* **Goal of the exercise**
What you return must match the listing below character for character, minus any pictures.

* **Data extract**
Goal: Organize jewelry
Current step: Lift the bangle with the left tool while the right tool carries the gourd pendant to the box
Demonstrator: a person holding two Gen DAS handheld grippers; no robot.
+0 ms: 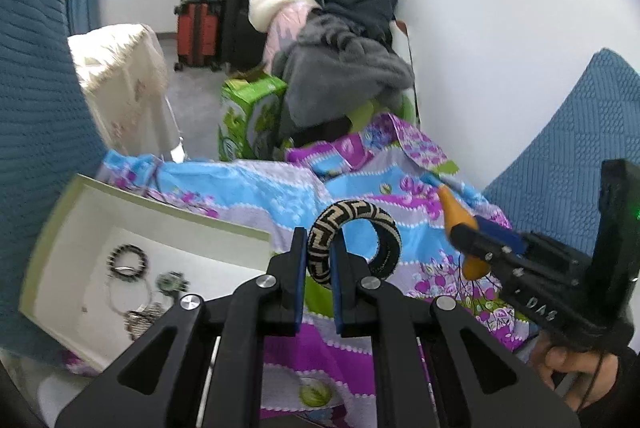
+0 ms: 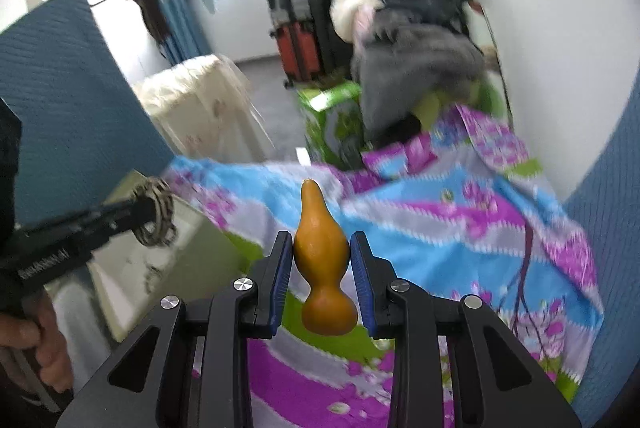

* **Solution for this task**
Goal: Organize jewelry
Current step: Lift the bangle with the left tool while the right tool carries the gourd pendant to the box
Demonstrator: a person holding two Gen DAS handheld grippers; no robot.
+0 ms: 
+0 ms: 

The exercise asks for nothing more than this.